One year after war with Israel turned daily life in Gaza into a nightmare, a Catholic priest there said the situation in the besieged Palestinian territory has deteriorated even further. “Compared with a year ago, we’re worse off. Although a truce stopped the war, the blockade of Gaza by Israel has grown more intense. This has direct consequences for the population,” said the Rev. Jorge Hernández, pastor of the Catholic parish of Holy Family in Gaza City.
The priest said the war also served as a recruiting tool for Hamas, the Islamic party that has controlled Gaza since 2007. “The war generated new activism throughout Gaza. The number of people willing to fight has multiplied, whether on behalf of Hamas or Islamic Jihad or the Salafists, and now even with the Islamic State. Despite that, the great majority of the people of Gaza are not aligned with one party or another. They just want to live a normal life,” Father Hernández, an Argentine missionary of the Institute of the Incarnate Word, explained.
The 50-day war cost the lives of more than 2,250 Palestinians, 65 percent of whom were civilians, according to a report in June from a U.N. investigation. The report said “the scale of the devastation was unprecedented.” It said the Israeli military launched more than 6,000 airstrikes, 14,500 tank shells and 45,000 artillery shells into Gaza between July 7 and Aug. 26, 2014.
The war also “caused immense distress and disruption to the lives of Israeli civilians,” the United Nations said, reporting that nearly 4,900 rockets and more than 1,700 mortars were fired by Palestinian armed groups during that period. Sixty-six Israeli soldiers were killed, along with six civilians.
Fawzi Abu Jame’a had finally finished building his family’s dream home just eight months before the beginning of the conflict. Jame’a’s house soon fell under a barrage of bombs, mortars and weaponized bulldozers that pushed through the rubble ahead of advancing Israeli ground troops.
But now he is back home. Sort of. His house remains a pile of rubble on which he still owes almost $2,000. But in a vacant space beside it, he has moved into a house built by Catholic Relief Services, the international relief and development arm of the U.S. Catholic bishops.
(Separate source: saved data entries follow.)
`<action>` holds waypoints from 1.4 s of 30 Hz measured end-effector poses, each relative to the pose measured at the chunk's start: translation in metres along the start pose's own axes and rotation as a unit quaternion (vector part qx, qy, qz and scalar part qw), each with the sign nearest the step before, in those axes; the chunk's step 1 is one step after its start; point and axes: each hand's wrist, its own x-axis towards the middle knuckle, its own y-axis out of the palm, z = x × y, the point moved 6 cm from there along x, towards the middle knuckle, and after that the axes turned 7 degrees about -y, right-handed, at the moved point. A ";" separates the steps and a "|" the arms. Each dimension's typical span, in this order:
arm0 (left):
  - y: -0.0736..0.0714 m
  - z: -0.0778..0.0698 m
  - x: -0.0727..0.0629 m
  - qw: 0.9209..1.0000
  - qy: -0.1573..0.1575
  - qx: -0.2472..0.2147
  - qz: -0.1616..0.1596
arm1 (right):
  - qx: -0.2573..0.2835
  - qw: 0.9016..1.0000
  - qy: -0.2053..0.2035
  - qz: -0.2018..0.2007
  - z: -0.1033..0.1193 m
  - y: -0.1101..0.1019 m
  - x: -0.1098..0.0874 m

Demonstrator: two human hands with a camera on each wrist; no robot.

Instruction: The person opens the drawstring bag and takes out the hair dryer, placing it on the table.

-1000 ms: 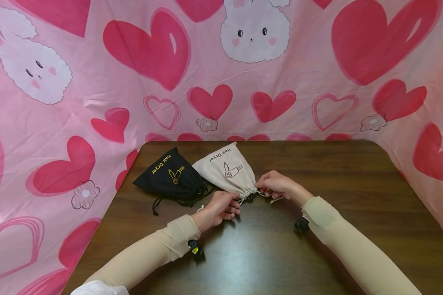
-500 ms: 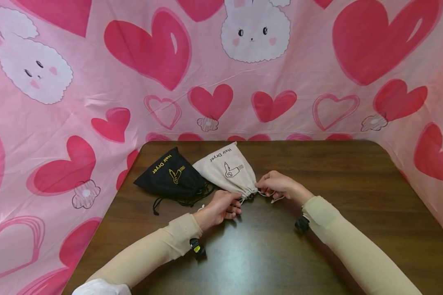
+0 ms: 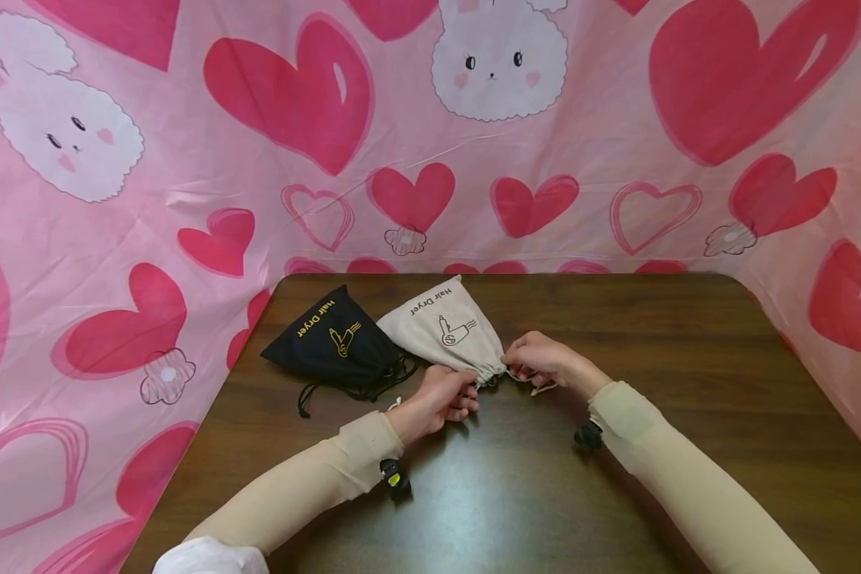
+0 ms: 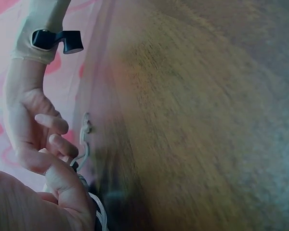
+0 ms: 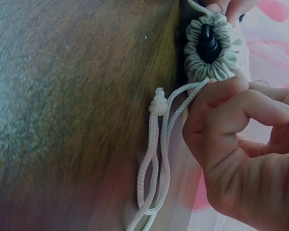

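Observation:
A beige drawstring bag [image 3: 438, 323] printed "Hair Dryer" lies on the table with its gathered mouth toward me. At the left of that mouth, my left hand [image 3: 439, 399] pinches the bag's edge by the cord. On the opposite side, the thumb and fingers of my right hand [image 3: 543, 358] pinch the mouth near the other cord. The right wrist view looks into the puckered opening [image 5: 230, 60], where a black ribbed end [image 5: 209, 45] shows inside. Below it hangs a knotted white cord [image 5: 167, 130]. The left wrist view catches both hands close together.
Left of the beige bag lies a black drawstring bag [image 3: 333, 351] with yellow lettering, its black cords [image 3: 304, 397] trailing on the wood. The brown table [image 3: 653, 319] meets a pink heart-patterned cloth [image 3: 466, 143] at the back and sides.
My left hand and the mouth of the beige bag have shifted slightly right. My right hand has barely moved, and both keep their pinch. The black bag stays put.

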 end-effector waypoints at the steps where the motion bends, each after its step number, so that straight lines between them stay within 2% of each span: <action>1: 0.001 0.000 0.001 1.000 0.001 -0.001 0.001 | -0.001 1.000 -0.001 0.000 0.000 0.000 0.000; 22: 0.010 0.000 0.008 1.000 -0.005 0.007 0.018 | 0.002 1.000 0.006 -0.005 -0.006 -0.008 -0.008; 42: 0.011 0.004 0.004 1.000 -0.014 0.019 0.017 | 0.007 1.000 0.003 -0.006 -0.008 -0.012 -0.014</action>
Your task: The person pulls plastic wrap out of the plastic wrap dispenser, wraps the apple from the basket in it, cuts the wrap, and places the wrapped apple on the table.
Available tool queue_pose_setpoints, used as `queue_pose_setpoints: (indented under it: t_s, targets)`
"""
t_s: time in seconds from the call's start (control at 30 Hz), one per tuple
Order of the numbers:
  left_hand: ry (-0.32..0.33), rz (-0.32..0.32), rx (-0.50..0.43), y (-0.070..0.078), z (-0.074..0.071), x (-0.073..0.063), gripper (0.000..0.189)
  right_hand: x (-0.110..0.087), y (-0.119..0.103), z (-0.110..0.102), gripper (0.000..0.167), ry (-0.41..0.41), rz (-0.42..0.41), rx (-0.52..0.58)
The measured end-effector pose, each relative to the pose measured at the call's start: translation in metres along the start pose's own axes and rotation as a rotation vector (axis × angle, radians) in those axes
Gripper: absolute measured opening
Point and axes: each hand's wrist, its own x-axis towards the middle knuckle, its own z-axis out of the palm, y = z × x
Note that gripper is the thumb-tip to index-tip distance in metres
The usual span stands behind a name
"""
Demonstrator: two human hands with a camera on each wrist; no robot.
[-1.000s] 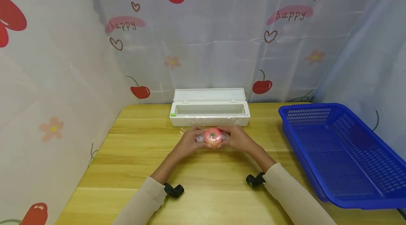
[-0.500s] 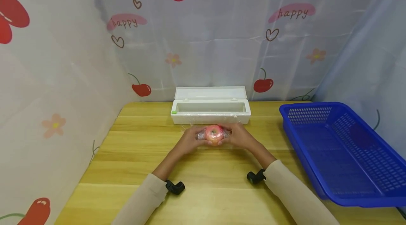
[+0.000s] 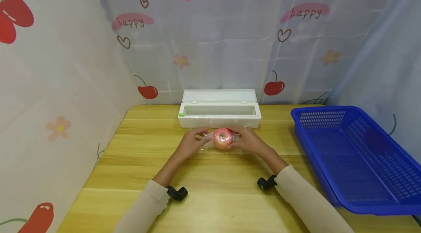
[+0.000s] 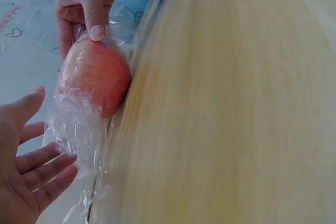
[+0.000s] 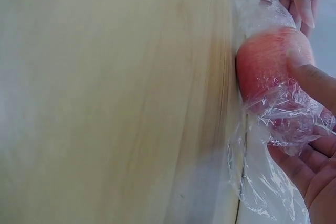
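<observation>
A red apple (image 3: 222, 138) wrapped in clear cling film (image 4: 76, 124) sits on the wooden table, in front of the white box. My right hand (image 3: 251, 142) holds it from the right side, the thumb pressing on the wrapped skin in the right wrist view. Loose film bunches out at both sides of the fruit. On the left, my left hand (image 4: 26, 166) has its fingers spread and relaxed beside the bunched film. Its fingertips are at the film's edge; whether they touch it I cannot tell.
A white cling film box (image 3: 219, 122) with its lid raised stands behind the apple, a green slider at its left end. At the right is a blue plastic basket (image 3: 320, 163). Printed curtains (image 3: 213, 65) enclose the wooden table (image 3: 217, 196).
My left hand has loosened from the apple's left side and shifted left, its fingers opening. The film there has spread out. My right hand stays on the apple.
</observation>
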Motion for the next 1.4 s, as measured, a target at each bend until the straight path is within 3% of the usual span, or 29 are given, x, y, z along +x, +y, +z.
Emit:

C.R.S. is building hundreds of what it calls “transitional houses” throughout Gaza, where more than 10,000 houses were completely destroyed in last year’s conflict. They are designed to last at least five years, after which residents hope they will be able to move into a more permanent dwelling. “It’s an excellent house, and with a window it’s not too hot. I feel fortunate, as a lot of people here still have nothing,” said Jame’a, who has already added a patio, kitchen cupboards and several other improvements.
Deya Al Baba, a C.R.S. shelter specialist, said getting victims of war out of crowded shelters and into decent housing is a critical contribution to helping Gaza begin to recover.
“Palestinians in Gaza consider their house as their paradise. They spend most of their lives building a new house to provide adequate and dignified space for their children,” he said. “There are no green spaces to let their children play outside, so the house becomes a place for the children to play, learn, cook, eat, watch television, all the normal things of life. So when they lose their homes, they are heartbroken and depressed. Their home is their life, their dream.”